[Listed entries Boundary: Start]
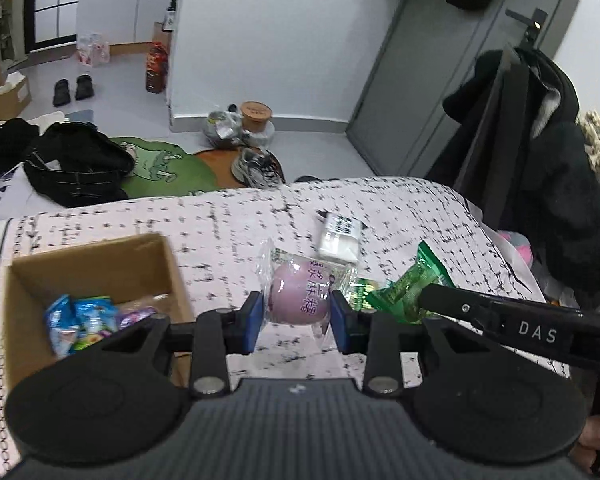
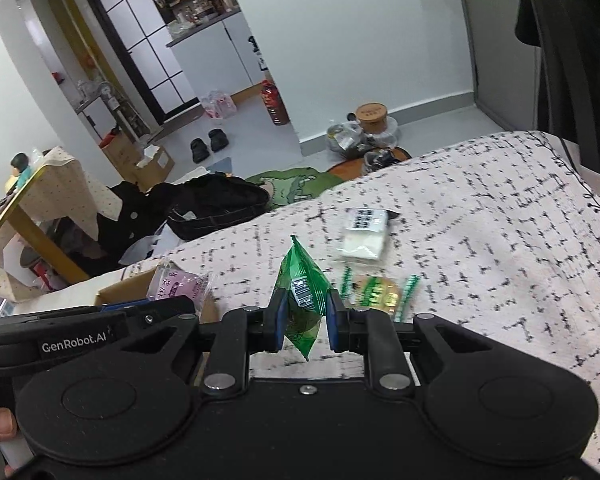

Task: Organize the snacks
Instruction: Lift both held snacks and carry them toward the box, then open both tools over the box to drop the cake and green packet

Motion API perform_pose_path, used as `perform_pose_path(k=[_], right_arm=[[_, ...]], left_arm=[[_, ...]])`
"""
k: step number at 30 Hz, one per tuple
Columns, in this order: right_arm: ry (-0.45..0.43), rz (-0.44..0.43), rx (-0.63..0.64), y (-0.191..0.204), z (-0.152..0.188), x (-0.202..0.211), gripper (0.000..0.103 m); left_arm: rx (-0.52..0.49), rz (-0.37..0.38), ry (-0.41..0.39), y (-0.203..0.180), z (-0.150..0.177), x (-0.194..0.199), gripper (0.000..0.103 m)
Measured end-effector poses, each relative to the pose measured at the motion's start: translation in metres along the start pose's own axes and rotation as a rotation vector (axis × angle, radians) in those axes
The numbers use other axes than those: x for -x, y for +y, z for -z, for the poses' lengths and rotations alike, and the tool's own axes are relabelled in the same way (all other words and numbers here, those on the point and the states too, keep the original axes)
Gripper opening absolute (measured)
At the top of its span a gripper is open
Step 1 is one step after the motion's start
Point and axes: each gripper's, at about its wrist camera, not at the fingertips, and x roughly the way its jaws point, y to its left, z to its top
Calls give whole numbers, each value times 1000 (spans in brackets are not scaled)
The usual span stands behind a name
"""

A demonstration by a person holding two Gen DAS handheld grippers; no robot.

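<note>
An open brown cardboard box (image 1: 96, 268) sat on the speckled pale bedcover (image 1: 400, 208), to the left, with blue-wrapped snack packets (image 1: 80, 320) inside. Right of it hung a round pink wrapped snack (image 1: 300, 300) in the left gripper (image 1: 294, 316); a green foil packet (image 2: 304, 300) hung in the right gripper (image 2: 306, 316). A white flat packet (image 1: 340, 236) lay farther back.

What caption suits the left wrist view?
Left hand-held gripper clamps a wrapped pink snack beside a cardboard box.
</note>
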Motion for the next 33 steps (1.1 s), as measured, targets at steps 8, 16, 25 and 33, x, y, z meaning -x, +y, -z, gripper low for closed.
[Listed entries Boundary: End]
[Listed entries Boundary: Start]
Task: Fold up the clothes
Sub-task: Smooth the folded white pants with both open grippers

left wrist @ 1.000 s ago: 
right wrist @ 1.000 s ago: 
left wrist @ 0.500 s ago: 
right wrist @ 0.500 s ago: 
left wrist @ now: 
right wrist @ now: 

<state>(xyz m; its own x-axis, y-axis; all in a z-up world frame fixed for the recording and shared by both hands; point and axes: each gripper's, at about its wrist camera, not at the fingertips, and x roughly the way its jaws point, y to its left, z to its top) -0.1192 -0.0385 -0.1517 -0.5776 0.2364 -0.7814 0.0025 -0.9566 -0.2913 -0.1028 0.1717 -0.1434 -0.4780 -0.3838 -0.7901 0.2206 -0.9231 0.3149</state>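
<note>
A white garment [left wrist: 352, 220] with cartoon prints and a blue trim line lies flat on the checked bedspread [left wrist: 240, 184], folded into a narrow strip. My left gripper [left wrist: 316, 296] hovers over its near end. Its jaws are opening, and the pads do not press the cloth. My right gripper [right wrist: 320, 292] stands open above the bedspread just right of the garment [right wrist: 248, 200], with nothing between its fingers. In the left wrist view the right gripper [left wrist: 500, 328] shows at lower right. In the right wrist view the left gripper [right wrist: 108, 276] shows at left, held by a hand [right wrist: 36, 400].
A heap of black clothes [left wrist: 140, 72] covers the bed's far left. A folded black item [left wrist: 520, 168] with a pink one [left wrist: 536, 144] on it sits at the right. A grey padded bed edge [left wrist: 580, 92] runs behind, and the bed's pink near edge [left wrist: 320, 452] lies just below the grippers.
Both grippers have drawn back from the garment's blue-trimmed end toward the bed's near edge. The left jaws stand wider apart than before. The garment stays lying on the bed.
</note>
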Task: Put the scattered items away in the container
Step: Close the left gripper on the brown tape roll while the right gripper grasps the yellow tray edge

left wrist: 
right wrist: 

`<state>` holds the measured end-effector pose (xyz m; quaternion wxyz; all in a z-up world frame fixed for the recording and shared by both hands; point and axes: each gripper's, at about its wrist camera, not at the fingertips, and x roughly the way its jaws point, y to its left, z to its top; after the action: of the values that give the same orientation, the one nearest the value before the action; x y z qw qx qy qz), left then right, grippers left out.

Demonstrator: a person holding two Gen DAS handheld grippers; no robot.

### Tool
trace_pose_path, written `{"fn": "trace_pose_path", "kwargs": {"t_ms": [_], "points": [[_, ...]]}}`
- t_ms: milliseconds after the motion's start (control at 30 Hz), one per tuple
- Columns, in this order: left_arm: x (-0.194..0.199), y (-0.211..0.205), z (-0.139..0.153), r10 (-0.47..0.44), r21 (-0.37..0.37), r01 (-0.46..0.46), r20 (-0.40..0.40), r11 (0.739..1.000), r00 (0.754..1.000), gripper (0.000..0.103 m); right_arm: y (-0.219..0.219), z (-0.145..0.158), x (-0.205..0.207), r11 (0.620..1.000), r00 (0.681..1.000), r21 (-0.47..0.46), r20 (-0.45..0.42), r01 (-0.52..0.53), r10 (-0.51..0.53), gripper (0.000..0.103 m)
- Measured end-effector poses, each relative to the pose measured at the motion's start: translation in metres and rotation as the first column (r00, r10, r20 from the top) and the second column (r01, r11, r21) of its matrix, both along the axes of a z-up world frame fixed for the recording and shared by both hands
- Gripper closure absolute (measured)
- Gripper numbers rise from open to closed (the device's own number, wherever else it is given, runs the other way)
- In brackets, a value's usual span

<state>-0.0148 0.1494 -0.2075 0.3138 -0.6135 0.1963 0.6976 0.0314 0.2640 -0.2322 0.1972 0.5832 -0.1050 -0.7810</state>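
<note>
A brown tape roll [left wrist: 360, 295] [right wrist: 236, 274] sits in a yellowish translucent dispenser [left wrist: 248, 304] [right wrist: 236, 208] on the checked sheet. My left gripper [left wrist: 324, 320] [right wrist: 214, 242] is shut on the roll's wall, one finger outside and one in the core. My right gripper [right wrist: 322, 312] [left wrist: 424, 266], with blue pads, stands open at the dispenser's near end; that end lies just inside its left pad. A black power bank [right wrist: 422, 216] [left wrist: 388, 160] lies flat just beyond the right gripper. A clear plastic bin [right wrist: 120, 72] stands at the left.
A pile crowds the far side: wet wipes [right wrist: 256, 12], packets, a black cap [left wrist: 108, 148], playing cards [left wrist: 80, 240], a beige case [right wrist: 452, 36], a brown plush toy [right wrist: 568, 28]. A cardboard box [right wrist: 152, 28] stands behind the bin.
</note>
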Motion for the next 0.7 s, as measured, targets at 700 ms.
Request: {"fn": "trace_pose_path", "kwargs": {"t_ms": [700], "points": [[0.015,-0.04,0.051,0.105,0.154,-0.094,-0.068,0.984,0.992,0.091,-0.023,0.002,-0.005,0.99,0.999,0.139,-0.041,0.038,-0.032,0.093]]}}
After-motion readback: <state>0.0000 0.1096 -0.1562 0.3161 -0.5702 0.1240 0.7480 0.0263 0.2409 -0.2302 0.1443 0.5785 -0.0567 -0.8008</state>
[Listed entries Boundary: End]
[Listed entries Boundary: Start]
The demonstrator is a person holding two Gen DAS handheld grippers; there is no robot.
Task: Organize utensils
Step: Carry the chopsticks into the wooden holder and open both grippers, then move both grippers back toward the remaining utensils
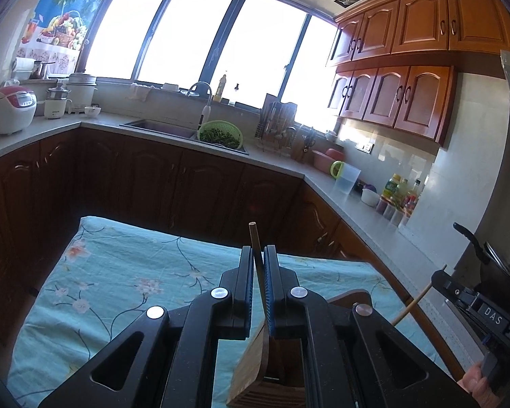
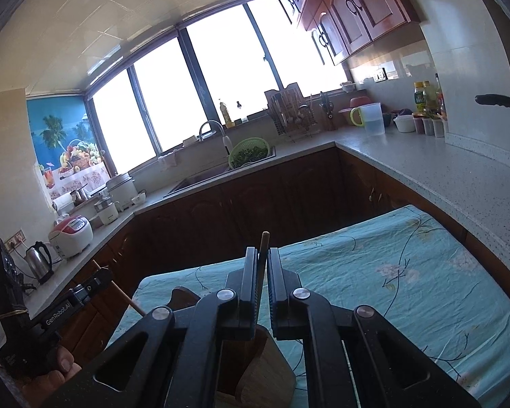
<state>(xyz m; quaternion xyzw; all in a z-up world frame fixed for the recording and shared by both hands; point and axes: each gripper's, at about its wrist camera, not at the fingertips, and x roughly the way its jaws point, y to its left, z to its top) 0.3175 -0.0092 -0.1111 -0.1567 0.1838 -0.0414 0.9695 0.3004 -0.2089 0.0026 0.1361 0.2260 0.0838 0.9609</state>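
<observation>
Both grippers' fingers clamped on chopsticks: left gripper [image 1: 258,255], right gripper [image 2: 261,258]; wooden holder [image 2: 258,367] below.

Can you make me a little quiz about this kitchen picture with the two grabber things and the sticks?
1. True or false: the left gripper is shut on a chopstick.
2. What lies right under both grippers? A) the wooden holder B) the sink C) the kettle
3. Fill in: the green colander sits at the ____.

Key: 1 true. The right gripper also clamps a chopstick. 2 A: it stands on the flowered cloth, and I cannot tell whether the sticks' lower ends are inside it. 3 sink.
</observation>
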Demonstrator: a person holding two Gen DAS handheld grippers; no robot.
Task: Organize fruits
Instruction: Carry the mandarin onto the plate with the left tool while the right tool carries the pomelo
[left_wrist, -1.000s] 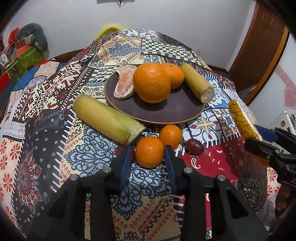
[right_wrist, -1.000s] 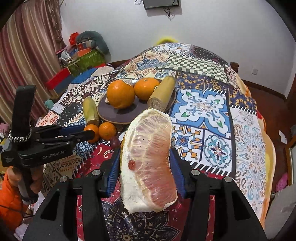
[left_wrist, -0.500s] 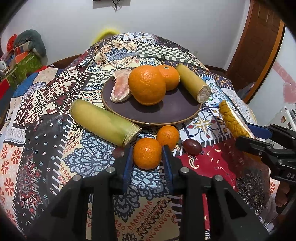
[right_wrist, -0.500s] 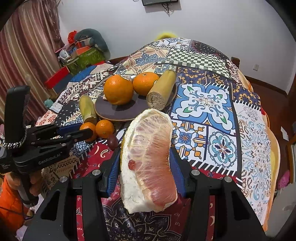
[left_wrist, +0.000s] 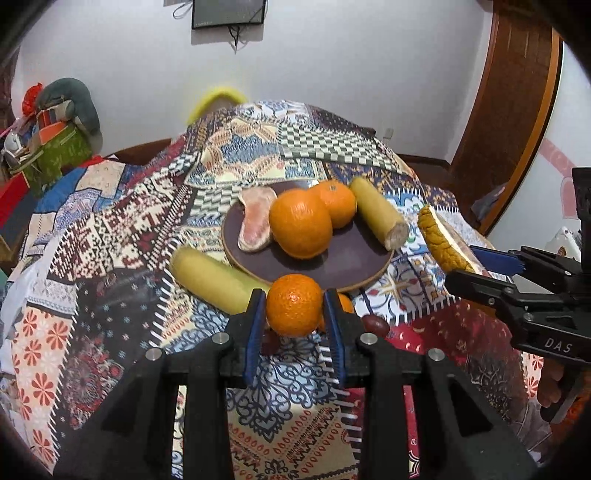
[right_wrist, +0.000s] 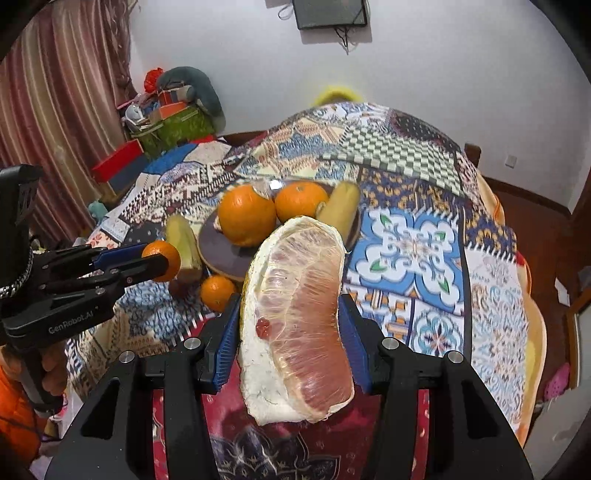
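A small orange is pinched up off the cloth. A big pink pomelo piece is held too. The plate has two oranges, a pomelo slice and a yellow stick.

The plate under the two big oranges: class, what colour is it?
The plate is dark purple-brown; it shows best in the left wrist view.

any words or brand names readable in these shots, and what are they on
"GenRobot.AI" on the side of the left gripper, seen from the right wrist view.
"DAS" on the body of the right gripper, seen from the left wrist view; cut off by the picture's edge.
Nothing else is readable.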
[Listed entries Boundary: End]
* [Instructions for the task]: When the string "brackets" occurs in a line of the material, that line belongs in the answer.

* [Solution to this task]:
Calls give whole numbers, each value times 1000 (spans in brackets are not scaled)
- In brackets, a value's usual span

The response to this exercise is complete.